I suppose you can better see what 'final' impact your degree of sharpening will have to apply it post-crop.  Yeah, I can see that.


----------



## Peeb (Feb 14, 2016)

unpopular said:


> image quality wise it does not matter. radius is variable by feature size, not total file size. I usually crop before I start anything, after I rotate and correct for perspective. but it does not matter.


I suppose that's what I've traditionally done, but never really thought about the logic of things.


----------



## Peeb (Feb 14, 2016)

jaomul said:


> If you crop first, then you have only the elements you want to in a photo to concentrate on with the rest of your post processing, which is probably less distracting and enabling more focus in what you want (pardon the pun)


I'm seeing a pattern here!


----------



## KmH (Feb 14, 2016)

I start my editing in my Raw converter (ACR) and one of my initial steps is global capture sharpening and doing global noise reduction.
I don't crop in ACR because I prefer the Crop tool in Photoshop.
But cropping is one of the first things I do I in Photoshop if I am going to crop.

In Photoshop after cropping I do whatever, if any, local sharpening I want done in the image.
I do a last global sharpening if the image is destined for print (output sharpening).


----------



## WayneF (Feb 14, 2016)

Sharpening affects and changes the pixels at the edges that should be sharp.  If you then resample that photo smaller, you lose most pixels, and lose this effect. 

Cropping trims off edges, but does not affect the remaining pixels, so it won't matter when cropping is done, but sharpening should be done after any resulting resampling, and after most tonal processing. 

Short bottom line, sharpening should be done as last operation.

This is often true of cropping too, since cropping must be done to fit the paper AFTER the decision to print 4x6 or 5x7 or 8x10, etc.  Just saying, if you crop your master to 4x6 shape, then attempts to later print 8x10 may not have enough side room remaining.  Vice versa may not have enough height remaining. So I would say, do not sharpen or crop your master copy at all, not until after the final size goal is defined (specifically meaning,  each and every final size goal to be implemented. as last operation).

A cropping exception could be raw processing,  since all edits are lossless, all the original  pixels remain and can be recovered.

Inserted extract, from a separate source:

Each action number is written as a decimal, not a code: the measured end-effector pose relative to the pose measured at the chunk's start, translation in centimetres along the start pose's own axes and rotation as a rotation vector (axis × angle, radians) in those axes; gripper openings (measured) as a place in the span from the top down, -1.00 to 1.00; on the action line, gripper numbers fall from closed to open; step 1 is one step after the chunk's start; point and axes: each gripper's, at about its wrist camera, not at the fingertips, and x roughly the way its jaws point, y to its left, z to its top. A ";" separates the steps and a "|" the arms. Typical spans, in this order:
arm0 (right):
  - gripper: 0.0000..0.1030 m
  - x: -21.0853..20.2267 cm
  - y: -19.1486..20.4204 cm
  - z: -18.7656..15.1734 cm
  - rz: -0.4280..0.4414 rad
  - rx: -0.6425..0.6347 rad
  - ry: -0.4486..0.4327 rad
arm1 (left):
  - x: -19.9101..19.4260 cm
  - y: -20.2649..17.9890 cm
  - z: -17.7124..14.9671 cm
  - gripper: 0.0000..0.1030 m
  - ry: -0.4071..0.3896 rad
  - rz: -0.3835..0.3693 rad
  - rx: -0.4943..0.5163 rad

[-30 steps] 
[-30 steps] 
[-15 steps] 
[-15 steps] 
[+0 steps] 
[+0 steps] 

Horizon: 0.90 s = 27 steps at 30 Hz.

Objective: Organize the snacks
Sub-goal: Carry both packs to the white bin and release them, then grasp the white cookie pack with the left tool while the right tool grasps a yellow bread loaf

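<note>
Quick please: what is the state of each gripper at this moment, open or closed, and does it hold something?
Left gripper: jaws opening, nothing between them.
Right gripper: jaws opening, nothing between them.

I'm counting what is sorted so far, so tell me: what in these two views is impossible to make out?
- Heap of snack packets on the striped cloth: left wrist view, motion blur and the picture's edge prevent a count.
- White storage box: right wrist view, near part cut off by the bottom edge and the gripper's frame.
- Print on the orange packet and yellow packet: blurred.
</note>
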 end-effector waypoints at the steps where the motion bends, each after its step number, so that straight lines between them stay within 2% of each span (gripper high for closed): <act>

Still, you crop for every size to be printed.


----------



## JoeW (Feb 14, 2016)

First, I suspect that is may have some variation depending upon which program you're using and if we're talking an individual photo or batch processing.  That caveat noted...

I always crop first.  Several reasons:
--I agree with Wayne above.  
--you can sharpen, do other edits, then crop and go "oh crap, once I crop it's too pixelated and I don't like it without the crop."  In short, the crop determines what is going to be in the picture.  Start with that.  Once you've done the crop, you can then look at it and see if you want to sharpen the entire photo, only sharpen  specific areas, use some type of filter and possible blur some areas.  But the crop determines what the basic picture is you're going to be creating for the viewer.
--The crop changes the focus of the photo (and thus the edits you decide you need to do).  You might do a lot of sharpening, then look at the photo and crop it so it shows and abstract (shadow and light) where sharpening wasn't necessary.


----------



## Dikkie (Feb 15, 2016)

KmH said:


> I start my editing in my Raw converter (ACR) and one of my initial steps is global capture sharpening and doing global noise reduction.
> I don't crop in ACR because I prefer the Crop tool in Photoshop.
> But cropping is one of the first things I do I in Photoshop if I am going to crop.
> 
> ...


Same here.
However, I use GIMP instead of Photoshop.
In general, I follow the same workflow.


----------



## dennybeall (Feb 15, 2016)

I also usually Crop first just to reduce the amount of work the pc and I have while making any adjustments. Sharpen is always last.


----------



## JacaRanda (Feb 15, 2016)

Generally, I am likely to import 100's of images at once.  In those cases, I am using a preset with several adjustments including sharpening to all the images.
If it's just a few, and I remember, I would definitely crop first.


----------



## Dao (Feb 16, 2016)

I do most of my POST with LR.  And I always just work from the top to the bottom from the tool bar for adjustment.  And LR by default put crop tool at the top, so I usually just crop/rotate the photo first.


----------



## Dikkie (Feb 17, 2016)

The case where you have the moiré effect is always tricky.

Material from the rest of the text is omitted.